• **ASSIGNMENT**
Could you print exactly the lines of the listing below, starting at the line that has "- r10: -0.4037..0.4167" and ending at the line that has "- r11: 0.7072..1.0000", and only those lines?

#####

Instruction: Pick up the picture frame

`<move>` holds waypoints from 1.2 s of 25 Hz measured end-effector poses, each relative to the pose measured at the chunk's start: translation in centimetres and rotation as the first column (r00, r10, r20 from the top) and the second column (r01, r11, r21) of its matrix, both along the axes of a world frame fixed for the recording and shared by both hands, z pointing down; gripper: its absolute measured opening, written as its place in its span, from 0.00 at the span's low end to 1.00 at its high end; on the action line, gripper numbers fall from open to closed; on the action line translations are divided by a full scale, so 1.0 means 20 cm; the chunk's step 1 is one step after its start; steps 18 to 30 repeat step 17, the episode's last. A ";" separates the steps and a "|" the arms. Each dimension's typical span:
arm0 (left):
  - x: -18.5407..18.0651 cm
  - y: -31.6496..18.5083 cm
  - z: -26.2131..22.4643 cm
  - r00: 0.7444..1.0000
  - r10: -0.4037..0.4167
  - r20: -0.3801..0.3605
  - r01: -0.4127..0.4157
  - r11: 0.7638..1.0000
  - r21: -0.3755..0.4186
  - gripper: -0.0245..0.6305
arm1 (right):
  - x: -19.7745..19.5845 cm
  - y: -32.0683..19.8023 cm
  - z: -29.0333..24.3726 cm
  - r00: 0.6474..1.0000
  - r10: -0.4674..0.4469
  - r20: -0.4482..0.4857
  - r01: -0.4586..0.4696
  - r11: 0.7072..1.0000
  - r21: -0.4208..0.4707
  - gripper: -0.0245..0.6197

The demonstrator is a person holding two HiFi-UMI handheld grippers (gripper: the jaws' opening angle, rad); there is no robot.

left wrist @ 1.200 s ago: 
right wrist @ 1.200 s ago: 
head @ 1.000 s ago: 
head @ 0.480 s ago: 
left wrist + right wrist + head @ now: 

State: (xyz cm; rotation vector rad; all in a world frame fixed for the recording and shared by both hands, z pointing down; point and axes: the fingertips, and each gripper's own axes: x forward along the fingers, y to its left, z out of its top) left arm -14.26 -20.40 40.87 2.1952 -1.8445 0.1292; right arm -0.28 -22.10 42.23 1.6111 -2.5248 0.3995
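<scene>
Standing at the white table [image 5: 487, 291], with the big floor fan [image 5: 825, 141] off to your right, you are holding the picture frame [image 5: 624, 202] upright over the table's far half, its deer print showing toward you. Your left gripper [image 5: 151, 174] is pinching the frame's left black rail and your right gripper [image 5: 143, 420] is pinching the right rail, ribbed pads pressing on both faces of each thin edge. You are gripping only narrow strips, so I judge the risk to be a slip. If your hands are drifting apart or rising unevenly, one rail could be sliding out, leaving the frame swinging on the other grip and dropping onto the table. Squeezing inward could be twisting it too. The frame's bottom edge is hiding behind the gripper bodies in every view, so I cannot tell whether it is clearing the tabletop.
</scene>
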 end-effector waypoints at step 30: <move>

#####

• **ANSWER TO THIS TASK**
  - r10: -0.4037..0.4167
  - r20: -0.3801..0.3605
  - r01: -0.4127..0.4157
  - r11: 0.7638..1.0000
  - r21: -0.3755..0.4186
  - gripper: -0.0245..0.6305
arm1 (right):
  - x: -19.7745..19.5845 cm
  - y: -32.0683..19.8023 cm
  - z: -29.0333..24.3726 cm
  - r00: 0.6474..1.0000
  - r10: -0.4674..0.4469
  - r20: -0.4482..0.4857
  - r01: -0.4586..0.4696
  - r11: 0.7072..1.0000

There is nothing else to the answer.